# [Work request]
For the listing below, print exactly the lines from the line with "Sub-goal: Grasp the" to the line with "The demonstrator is", both included, and nothing beyond them.

# [Entries shown]
★ ★ ★

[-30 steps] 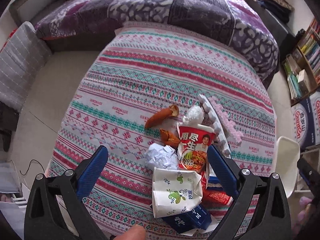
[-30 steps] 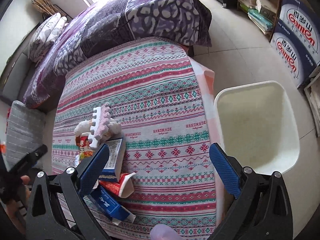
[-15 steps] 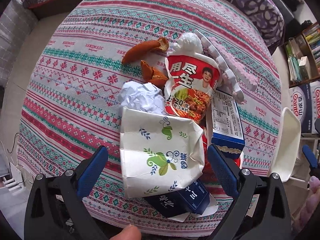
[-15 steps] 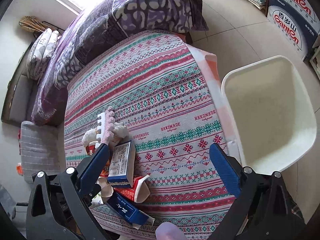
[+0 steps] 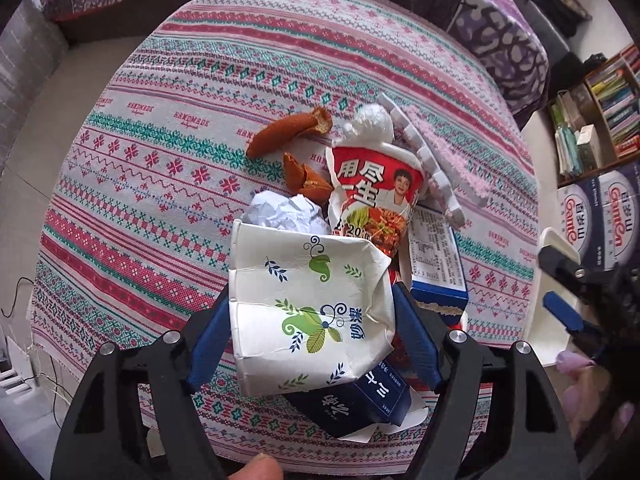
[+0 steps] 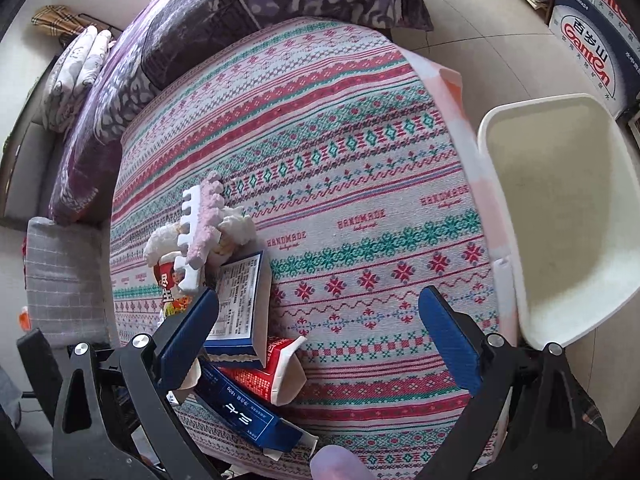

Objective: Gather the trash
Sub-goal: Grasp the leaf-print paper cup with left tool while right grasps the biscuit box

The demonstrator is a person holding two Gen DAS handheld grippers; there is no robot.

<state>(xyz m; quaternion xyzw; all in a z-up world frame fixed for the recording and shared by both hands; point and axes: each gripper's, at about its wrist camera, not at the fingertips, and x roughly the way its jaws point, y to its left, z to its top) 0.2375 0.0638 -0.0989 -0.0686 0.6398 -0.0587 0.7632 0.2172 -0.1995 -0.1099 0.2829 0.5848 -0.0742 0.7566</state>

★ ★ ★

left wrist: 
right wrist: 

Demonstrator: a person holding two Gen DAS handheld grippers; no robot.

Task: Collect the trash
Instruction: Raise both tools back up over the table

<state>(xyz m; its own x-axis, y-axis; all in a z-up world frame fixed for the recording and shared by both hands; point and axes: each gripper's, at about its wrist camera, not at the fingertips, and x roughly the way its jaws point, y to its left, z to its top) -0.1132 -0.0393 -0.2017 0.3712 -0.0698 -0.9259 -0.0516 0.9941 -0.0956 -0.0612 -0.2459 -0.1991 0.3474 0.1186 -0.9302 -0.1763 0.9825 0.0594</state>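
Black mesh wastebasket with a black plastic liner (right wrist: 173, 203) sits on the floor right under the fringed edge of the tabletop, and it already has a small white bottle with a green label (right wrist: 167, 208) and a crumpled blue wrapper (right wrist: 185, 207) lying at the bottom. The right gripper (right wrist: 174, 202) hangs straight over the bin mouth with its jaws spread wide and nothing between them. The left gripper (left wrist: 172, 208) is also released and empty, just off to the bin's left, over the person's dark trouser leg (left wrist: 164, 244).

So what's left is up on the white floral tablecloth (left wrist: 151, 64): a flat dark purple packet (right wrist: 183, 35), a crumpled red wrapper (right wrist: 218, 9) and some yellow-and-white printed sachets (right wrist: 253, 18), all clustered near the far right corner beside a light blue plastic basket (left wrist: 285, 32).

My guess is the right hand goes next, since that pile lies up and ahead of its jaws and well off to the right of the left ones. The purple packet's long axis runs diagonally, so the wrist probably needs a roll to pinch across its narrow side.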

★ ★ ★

# [Exercise solution]
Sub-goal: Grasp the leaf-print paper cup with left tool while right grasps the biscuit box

The demonstrator is a person holding two Gen DAS handheld grippers; there is no robot.

The response to the exercise has been completed.